Vitamin D status is associated with treatment failure and duration of illness in Nepalese children with severe pneumonia
Johanne Haugen, Sudha Basnet, Ingrid M Hardang, Arun Sharma, Maria Mathisen, Prakash Shrestha, Palle Valentiner-Branth, Tor A Strand
Pediatric research 82 (6), 986-993, 2017
Background
There is no consensus on optimal Vitamin D status. The objective of this study was to estimate the extent to which vitamin D status predicts illness duration and treatment failure in children with severe pneumonia by using different cutoffs for vitamin D concentration.
Methods
We measured the plasma concentration of 25 (OH) D in 568 children hospitalized with World Health Organization-defined severe pneumonia.

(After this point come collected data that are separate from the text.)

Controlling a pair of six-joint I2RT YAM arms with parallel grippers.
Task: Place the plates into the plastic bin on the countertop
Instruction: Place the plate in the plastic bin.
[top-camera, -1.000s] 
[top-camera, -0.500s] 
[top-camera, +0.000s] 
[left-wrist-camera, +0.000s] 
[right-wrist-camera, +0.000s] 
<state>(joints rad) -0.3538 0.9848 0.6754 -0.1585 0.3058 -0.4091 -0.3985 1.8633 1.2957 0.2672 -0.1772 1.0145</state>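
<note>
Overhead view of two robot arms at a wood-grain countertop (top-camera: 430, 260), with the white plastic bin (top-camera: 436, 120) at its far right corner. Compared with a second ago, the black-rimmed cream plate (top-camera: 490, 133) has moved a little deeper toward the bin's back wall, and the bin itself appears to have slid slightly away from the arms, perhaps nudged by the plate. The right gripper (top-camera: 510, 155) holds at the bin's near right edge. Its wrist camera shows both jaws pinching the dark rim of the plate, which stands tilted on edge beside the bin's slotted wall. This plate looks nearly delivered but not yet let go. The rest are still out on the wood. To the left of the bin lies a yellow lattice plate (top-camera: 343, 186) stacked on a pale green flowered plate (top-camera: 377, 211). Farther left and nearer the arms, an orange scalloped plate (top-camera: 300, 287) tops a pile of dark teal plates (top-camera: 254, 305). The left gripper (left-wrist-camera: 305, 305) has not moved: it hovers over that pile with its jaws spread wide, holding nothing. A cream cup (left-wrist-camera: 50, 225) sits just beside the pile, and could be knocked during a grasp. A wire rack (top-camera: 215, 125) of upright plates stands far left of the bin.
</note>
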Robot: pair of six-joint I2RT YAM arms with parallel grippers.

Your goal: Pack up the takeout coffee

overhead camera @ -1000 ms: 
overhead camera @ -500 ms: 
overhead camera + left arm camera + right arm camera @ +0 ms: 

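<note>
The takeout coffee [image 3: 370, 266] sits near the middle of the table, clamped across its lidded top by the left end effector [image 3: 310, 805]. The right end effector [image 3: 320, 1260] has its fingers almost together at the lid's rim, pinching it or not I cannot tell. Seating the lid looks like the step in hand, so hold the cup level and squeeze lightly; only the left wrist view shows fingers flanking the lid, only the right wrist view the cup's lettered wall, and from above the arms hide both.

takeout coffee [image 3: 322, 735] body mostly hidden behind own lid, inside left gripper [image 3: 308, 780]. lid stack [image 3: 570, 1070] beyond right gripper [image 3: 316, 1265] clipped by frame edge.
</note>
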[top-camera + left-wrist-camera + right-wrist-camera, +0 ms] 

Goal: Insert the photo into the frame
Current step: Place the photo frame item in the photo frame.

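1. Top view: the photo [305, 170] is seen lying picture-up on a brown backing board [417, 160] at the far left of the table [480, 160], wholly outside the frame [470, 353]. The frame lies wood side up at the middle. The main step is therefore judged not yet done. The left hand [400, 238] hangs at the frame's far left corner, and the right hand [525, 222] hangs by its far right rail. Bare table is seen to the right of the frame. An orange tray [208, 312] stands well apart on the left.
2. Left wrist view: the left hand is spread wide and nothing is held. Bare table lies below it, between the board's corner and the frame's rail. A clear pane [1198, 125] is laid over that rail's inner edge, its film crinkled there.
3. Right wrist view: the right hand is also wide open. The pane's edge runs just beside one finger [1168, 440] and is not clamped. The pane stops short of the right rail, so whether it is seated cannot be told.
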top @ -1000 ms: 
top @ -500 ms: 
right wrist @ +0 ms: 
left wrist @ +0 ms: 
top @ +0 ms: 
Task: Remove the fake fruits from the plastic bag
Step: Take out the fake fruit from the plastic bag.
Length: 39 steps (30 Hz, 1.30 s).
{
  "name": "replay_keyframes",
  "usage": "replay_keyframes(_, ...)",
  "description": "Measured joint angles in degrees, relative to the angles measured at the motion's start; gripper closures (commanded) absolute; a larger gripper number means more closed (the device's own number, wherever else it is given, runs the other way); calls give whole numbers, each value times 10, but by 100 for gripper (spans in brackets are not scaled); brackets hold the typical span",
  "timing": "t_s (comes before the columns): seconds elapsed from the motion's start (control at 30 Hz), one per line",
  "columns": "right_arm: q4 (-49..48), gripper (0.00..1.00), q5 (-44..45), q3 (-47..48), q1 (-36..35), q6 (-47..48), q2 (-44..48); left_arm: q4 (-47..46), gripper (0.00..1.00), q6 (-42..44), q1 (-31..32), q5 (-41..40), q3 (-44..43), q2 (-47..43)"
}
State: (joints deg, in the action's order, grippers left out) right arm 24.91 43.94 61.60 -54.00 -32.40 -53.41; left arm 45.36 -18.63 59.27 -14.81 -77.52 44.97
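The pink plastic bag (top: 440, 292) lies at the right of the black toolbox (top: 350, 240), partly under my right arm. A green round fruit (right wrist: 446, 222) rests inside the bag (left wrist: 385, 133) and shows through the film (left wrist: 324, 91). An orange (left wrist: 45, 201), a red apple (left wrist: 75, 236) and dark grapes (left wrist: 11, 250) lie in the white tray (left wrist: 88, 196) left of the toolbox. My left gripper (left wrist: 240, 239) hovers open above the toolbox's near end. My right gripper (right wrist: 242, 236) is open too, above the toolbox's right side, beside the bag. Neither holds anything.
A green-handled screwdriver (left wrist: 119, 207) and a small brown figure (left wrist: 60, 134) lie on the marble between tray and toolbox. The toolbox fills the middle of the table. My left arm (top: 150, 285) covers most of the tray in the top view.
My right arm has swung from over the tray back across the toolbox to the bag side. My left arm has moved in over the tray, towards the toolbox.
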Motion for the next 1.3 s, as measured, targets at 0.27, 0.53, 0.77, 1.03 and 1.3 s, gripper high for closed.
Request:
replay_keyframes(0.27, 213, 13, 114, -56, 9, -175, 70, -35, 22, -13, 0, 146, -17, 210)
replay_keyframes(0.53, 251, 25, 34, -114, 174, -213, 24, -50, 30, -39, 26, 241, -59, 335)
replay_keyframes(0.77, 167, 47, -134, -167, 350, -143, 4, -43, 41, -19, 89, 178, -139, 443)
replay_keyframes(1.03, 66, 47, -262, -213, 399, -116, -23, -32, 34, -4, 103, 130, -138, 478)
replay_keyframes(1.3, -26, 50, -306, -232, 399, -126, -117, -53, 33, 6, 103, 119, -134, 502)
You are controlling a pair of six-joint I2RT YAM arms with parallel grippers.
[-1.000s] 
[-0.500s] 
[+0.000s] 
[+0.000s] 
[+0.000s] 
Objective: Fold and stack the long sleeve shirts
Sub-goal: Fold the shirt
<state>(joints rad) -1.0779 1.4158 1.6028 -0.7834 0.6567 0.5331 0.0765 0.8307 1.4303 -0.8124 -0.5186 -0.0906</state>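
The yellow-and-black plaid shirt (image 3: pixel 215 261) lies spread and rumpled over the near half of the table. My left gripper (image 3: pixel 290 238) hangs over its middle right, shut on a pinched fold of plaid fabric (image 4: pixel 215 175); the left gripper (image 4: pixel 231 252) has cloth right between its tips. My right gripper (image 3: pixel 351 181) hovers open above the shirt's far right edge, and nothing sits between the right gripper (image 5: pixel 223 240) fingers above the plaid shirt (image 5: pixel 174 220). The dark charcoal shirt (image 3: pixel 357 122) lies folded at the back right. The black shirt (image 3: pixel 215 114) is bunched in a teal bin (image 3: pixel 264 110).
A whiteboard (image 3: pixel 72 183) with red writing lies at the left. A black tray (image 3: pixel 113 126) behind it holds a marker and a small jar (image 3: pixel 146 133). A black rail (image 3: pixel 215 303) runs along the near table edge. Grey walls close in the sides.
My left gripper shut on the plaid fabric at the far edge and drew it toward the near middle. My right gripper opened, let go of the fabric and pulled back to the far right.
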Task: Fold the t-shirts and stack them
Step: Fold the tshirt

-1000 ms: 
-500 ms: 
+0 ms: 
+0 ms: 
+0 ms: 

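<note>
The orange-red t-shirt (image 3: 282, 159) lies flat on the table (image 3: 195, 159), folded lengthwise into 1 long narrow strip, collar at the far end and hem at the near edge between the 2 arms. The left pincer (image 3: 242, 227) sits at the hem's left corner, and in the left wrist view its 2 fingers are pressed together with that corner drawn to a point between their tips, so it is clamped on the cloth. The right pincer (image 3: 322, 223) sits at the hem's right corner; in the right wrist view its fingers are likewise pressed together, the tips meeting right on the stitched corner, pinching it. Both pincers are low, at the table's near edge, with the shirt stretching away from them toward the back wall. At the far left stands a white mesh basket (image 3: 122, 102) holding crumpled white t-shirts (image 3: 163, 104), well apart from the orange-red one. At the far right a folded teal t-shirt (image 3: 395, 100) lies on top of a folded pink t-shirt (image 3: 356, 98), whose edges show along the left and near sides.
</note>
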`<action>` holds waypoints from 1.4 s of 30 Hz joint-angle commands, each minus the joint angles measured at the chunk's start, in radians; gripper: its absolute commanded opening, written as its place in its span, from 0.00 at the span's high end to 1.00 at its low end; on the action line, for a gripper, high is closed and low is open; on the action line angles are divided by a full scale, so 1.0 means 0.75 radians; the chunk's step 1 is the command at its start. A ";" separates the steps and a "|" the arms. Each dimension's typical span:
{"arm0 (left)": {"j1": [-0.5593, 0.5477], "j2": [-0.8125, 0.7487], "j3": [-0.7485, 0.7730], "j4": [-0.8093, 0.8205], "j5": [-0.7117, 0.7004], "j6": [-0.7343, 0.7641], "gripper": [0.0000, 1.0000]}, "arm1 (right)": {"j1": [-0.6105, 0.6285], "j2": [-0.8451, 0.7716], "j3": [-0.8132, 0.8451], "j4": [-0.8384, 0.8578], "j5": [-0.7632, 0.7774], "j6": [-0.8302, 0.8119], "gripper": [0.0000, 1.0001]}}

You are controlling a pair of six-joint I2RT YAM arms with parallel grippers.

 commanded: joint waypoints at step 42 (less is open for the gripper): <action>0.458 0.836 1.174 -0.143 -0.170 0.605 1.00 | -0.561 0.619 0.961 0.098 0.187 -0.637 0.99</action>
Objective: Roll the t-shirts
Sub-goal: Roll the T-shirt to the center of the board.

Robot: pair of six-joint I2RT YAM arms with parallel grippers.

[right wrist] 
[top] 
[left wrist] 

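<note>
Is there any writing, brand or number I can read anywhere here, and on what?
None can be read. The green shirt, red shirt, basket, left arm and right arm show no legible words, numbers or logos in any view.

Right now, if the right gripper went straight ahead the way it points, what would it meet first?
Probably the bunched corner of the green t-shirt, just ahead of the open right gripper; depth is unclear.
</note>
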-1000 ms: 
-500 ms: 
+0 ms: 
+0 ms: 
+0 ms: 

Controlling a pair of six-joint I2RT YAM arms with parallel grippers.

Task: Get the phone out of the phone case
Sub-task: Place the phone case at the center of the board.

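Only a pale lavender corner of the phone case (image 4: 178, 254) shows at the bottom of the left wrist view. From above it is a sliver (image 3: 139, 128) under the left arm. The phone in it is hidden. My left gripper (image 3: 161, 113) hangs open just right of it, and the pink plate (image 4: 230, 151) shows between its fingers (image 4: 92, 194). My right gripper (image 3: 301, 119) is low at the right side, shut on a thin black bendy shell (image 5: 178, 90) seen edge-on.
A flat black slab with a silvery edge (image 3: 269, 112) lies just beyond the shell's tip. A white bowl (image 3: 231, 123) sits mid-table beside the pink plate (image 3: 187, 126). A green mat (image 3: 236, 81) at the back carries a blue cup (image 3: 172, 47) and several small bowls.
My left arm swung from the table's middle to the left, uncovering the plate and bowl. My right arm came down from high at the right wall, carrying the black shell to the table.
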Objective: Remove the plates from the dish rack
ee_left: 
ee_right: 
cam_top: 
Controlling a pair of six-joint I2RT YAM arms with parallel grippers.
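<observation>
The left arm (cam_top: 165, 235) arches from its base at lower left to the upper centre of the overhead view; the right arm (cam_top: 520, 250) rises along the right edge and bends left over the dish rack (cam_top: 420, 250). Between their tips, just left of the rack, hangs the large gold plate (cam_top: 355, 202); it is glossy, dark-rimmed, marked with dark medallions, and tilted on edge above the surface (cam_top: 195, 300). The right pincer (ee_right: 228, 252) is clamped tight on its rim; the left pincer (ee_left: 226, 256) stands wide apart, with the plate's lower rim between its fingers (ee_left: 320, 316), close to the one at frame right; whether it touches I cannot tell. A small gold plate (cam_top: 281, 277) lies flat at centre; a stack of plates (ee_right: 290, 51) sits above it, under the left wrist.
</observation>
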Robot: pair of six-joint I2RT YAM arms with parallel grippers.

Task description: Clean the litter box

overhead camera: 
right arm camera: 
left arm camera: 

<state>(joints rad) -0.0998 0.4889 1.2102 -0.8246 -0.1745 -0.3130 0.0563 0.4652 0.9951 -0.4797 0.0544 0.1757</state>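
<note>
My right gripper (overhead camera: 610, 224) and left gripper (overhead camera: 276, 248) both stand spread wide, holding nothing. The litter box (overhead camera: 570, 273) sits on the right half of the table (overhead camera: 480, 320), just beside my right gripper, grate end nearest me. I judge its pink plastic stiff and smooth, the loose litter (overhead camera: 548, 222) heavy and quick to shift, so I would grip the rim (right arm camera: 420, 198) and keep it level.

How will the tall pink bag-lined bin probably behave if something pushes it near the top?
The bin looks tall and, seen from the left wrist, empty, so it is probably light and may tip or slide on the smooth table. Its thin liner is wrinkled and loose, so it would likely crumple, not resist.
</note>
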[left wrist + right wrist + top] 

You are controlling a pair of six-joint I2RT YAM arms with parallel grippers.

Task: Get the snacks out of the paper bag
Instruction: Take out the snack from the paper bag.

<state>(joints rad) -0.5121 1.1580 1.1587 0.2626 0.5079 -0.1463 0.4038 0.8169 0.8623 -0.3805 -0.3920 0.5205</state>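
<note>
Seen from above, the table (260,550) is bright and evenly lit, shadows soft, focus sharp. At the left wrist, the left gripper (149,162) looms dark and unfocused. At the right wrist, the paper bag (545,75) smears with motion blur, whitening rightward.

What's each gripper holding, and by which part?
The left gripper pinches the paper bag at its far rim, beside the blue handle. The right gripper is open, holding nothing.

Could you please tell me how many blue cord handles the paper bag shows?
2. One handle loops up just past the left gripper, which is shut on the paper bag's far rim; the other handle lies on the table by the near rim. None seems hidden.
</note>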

The associations between vitamin D status, using the most frequently used cutoffs for vitamin D insufficiency (25 (OH) D< 50 and< 75 nmol/l), and risk for treatment failure and time until recovery were analyzed in multiple logistic regression and Cox proportional hazards models, respectively.
Results
Of the 568 children, 322 (56.7%) had plasma 25 (OH) D levels≥ 75 nmol/l, 179 (31.5%) had levels of 50–74.9 nmol/l, and 67 (%) had levels< 50 nmol/l. Plasma 25 (OH) D< 50 nmol/l was associated with increased risk for treatment failure and longer time until recovery.
Conclusion
Our findings indicate that low vitamin D status (25 (OH) D< 50 nmol/l) is an independent risk factor for treatment failure and delayed recovery from severe lower respiratory infections in children.